Even now, I felt something resembling regret when I thought of the organization. I'd been sold on it when Blaine and Giovanni first pitched it to me. Ground-breaking research on human-pokemon relations. Trying to breach the most sacred of boundaries. I thought they'd fail, but I was still interested in seeing what knowledge could be gained from those inevitable failures.
As I turned to the bed in front of me, I thought of the ofer Giovanni had come up with about sixteen years ago. Staring at my son told me it was worth it. Accepting his offer was worth it back then, but if he ever dared to touch my son again, then death would be the least of his worries. His pain would be legendary.
Thinking about it increased my anger once more. Perhaps Giovanni needed something more than a vague warning. Perhaps he needed a reminder to be sure he never pulled anything like this again. The more I thought of it, the more I couldn't find any reasons not to give a minor warning to the men I'd helped so much. If I wasn't sure they'd take me down with them, then the league would have been my next calling point, but since mutually assured destruction was he height of illogicality, I'd keep my silence for now.

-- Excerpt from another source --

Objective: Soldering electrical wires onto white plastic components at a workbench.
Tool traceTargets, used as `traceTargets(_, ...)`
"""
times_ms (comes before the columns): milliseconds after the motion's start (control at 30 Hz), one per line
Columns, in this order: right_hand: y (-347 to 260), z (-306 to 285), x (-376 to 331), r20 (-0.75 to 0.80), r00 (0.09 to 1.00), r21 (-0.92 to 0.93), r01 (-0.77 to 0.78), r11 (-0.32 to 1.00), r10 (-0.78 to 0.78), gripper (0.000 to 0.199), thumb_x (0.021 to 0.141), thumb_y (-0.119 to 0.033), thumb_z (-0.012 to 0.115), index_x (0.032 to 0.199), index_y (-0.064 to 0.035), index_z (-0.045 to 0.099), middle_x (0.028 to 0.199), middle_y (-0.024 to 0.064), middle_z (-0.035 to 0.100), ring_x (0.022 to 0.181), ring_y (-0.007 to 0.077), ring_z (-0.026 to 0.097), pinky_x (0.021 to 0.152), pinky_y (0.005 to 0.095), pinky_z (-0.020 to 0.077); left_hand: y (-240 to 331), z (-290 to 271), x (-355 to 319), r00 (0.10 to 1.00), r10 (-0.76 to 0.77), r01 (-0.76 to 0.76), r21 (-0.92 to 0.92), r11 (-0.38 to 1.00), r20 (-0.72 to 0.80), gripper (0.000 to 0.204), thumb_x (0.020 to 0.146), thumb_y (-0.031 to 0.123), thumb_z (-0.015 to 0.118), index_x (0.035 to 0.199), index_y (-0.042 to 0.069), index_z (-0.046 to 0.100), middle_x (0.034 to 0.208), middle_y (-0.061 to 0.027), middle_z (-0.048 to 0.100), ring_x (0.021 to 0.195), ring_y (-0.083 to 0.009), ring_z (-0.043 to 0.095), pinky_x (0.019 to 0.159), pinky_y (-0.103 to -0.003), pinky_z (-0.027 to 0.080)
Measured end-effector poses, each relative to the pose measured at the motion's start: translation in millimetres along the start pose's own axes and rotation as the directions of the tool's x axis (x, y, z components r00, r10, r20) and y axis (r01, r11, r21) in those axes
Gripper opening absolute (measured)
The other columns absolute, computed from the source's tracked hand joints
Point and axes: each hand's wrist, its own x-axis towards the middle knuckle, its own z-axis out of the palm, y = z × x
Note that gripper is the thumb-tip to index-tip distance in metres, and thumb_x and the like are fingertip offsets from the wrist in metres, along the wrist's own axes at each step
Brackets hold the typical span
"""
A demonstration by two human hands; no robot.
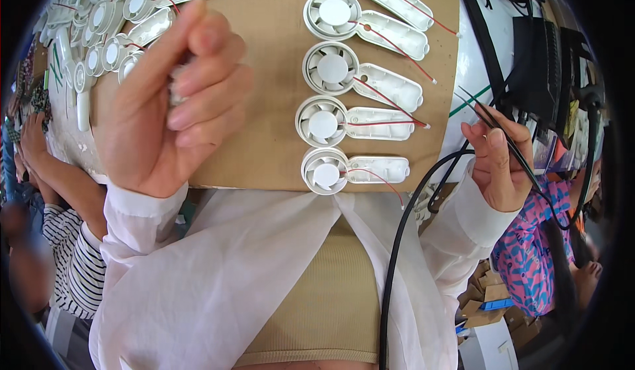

'Silence, not inaction' I thought as I swept from the lab room I'd paced Donnell and his team in. My walk outside gave me nothing but time to decide a target. By the time I was at the door to the ranch, what remained of my team was assembled before me. Alakazam was frighteningly good at what he did.
"Someone has tried to take from us. To take our son" I said the last part with a snarl, and I watched them roar in anger as they felt as I did. Someone would pay for today's insult.
The entire team returned to their balls, and I grabbed on to Alakazam as we prepared to teleport towards our target. A flex of incredible psychic might had us standing on the outskirts of the Fuchsia wilderness. This was one of the larger, more important bases the organization used for their activities. It was also one of the bases Giovanni hadn't told me about. Today's warning would be two-fold.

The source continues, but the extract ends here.